C’est notre Etat que nous devons construire, un Etat socialiste, là pour répondre aux besoins du peuple, dont une énergie sûre et propre.

 

Sans cet Etat, sans ce changement révolutionnaire de société, les Fukushima et les Tchernobyl seront toujours une menace.

 

 

 

1A laquelle la catastrophe de Tchernobyl est liée, étant donné son coût humain et financier terrible (plusieurs milliards de roubles), et son coût politique pour l’équipe de Gorbatchev alors au pouvoir.

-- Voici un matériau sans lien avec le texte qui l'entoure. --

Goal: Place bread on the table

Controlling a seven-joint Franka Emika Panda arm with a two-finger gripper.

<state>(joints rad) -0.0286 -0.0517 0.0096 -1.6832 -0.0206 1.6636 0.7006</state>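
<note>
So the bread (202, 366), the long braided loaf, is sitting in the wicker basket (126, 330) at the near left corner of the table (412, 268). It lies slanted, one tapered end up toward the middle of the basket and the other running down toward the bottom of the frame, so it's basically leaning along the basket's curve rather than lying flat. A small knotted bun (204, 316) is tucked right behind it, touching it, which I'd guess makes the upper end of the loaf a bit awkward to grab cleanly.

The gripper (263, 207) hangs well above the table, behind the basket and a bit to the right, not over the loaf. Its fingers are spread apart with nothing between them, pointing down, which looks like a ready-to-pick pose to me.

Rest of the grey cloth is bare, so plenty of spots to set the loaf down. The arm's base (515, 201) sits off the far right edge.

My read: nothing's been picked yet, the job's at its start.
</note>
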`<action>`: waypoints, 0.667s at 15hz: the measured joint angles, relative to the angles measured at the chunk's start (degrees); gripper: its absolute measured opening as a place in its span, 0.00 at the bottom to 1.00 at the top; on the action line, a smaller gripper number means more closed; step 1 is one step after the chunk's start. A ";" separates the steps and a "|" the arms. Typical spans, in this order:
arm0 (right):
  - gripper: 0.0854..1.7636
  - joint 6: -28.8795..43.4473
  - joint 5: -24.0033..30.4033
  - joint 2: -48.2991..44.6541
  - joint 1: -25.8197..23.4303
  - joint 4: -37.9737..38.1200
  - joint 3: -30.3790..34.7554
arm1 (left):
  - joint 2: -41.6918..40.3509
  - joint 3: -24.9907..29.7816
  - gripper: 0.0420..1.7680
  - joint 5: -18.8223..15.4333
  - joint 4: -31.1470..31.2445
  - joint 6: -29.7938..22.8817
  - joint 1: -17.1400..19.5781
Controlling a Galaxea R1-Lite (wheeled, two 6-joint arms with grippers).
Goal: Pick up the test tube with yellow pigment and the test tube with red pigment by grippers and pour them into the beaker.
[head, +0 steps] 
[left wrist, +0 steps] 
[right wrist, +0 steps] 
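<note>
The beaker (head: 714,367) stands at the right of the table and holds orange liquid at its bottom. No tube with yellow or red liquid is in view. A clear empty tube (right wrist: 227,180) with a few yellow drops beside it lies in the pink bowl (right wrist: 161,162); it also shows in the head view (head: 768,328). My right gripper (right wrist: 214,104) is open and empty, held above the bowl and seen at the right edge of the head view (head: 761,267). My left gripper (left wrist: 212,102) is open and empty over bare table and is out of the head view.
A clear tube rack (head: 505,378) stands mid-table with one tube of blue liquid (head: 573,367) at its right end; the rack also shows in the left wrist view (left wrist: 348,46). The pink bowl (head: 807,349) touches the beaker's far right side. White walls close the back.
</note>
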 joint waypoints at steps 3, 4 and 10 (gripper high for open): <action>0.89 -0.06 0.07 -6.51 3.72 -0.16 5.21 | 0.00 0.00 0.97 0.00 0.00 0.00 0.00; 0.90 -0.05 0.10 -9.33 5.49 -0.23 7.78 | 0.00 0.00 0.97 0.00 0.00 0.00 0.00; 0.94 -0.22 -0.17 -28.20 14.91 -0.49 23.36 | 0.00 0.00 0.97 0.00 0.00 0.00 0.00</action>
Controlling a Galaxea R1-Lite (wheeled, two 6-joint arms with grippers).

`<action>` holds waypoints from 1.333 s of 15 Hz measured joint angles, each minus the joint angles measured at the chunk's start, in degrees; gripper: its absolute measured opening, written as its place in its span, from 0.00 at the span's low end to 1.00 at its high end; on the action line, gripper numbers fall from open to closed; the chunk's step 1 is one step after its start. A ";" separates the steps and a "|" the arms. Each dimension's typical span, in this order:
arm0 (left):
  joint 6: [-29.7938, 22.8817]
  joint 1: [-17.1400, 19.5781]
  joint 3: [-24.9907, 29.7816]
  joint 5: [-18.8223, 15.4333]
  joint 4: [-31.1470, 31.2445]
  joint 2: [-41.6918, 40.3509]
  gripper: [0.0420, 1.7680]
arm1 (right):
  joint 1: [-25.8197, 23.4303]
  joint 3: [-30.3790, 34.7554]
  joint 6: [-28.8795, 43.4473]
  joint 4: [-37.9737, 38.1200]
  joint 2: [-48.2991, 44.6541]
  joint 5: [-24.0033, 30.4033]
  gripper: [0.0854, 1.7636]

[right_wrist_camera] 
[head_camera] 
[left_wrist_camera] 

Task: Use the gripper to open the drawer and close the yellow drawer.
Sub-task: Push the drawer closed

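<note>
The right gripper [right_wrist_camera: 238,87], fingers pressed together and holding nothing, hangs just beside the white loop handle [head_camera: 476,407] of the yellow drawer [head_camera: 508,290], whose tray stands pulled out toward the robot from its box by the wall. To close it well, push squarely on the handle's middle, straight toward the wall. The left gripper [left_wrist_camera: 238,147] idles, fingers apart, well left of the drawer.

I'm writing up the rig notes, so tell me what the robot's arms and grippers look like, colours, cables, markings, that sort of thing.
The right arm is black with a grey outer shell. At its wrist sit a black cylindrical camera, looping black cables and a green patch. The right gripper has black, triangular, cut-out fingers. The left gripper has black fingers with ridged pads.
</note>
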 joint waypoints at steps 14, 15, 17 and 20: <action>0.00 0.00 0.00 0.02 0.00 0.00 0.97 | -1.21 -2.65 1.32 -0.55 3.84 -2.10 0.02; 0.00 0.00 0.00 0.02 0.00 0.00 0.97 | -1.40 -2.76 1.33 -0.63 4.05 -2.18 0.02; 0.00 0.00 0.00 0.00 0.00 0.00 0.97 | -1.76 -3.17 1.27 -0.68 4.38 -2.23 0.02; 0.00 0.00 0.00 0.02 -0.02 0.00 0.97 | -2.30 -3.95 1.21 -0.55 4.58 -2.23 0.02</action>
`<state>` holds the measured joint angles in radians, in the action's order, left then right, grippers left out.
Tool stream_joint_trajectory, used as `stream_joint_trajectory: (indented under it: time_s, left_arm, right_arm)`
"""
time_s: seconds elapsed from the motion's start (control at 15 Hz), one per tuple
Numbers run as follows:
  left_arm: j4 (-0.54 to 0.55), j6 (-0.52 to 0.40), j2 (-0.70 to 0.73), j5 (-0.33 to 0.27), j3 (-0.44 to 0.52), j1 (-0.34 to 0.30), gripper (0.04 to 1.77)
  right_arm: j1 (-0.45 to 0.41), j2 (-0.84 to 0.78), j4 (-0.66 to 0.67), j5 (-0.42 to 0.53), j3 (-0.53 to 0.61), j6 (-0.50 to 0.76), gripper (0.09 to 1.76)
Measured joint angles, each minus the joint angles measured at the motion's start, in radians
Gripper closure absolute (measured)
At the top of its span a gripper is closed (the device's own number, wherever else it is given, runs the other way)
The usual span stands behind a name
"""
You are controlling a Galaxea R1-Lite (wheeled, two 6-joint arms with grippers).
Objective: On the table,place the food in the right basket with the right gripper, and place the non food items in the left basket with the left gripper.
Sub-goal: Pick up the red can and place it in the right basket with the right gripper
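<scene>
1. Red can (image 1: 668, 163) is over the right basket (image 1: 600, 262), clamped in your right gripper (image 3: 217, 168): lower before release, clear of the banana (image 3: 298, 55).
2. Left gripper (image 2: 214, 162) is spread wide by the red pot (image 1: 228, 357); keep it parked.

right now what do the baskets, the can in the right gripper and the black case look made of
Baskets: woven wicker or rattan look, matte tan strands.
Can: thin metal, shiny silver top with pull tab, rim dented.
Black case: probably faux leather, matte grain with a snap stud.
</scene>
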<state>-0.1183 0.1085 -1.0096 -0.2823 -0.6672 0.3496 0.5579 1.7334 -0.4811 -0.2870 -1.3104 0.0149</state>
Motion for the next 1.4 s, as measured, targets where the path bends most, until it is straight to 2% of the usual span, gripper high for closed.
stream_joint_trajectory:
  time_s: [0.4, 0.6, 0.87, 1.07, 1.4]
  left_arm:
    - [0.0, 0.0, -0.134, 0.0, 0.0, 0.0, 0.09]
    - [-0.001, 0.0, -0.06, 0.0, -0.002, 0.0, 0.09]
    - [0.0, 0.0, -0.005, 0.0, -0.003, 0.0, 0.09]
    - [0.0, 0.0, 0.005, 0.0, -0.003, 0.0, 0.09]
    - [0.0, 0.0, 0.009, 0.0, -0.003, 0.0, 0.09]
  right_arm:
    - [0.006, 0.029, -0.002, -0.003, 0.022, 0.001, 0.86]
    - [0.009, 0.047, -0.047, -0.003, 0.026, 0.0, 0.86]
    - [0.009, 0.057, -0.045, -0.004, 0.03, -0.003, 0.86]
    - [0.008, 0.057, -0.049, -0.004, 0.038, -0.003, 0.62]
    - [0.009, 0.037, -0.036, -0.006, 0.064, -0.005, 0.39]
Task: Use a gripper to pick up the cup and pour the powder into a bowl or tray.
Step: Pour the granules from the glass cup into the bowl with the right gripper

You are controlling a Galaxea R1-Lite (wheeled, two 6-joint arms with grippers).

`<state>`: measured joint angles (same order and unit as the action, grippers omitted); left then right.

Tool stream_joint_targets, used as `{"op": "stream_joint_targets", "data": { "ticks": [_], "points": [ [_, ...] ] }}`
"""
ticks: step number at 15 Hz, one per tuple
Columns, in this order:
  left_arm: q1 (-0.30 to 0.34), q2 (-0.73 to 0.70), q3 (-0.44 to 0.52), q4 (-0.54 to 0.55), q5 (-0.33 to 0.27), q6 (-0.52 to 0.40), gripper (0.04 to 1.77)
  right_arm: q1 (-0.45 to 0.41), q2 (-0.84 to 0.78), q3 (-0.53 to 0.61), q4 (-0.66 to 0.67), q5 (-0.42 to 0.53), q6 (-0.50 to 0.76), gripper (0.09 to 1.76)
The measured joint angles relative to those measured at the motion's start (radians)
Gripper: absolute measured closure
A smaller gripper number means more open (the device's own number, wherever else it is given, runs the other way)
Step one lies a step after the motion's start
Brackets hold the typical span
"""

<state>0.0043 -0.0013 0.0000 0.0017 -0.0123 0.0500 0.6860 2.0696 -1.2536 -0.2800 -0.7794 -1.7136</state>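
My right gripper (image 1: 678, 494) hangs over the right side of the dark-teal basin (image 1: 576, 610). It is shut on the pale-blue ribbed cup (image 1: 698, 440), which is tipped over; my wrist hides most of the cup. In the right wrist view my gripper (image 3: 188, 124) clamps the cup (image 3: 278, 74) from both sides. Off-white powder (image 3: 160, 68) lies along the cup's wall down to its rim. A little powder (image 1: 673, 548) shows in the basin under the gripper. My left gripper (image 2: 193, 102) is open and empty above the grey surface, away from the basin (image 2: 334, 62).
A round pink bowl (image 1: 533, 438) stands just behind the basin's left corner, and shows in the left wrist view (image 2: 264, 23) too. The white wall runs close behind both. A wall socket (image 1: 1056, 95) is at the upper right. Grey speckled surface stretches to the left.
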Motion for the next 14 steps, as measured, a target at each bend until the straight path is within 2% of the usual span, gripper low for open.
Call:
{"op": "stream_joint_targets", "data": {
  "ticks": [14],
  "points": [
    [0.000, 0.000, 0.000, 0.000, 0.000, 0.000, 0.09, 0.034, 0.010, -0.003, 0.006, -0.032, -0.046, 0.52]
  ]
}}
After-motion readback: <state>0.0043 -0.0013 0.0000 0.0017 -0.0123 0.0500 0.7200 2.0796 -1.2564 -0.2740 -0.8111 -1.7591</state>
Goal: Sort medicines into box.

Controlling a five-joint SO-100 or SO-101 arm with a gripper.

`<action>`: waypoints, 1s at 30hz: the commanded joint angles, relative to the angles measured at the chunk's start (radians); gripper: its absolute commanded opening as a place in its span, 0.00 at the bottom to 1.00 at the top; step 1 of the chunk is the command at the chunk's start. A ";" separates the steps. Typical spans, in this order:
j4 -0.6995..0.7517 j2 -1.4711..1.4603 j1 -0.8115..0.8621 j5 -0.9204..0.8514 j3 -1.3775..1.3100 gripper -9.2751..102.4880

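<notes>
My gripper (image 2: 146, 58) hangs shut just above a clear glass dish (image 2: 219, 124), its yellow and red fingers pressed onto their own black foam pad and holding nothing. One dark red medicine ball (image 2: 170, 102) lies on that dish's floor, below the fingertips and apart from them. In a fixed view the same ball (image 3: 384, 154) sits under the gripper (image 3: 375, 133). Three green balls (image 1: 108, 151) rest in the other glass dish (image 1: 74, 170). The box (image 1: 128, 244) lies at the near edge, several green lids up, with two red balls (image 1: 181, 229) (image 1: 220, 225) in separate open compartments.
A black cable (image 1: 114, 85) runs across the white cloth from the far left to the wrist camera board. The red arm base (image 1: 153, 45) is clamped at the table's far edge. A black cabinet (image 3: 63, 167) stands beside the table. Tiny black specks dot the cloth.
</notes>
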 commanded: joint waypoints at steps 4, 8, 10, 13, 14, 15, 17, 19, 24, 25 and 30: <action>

2Source: http://www.liberation.fr/planete/2016/02/26/fukushima-tepco-dans-le-viseur-de-la-justice_1436001

3On utilise le rayonnement de fond de l’univers, lequel est dévié par les objets denses, dont l’Uranium. (19g/cm3)

4http://www.lefigaro.fr/conjoncture/2016/02/23/20002-20160223ARTFIG00319-la-prolongation-des-centrales-nucleaires-en-question.php

5Selon Science & Vie 1 000 000 de personnes chaque année meurent à cause de la pollution atmosphérique.

 

6L’utilisation de terres rares notamment, lesquelles expliquent un certain nombre de conflits armés d’aujourd’hui.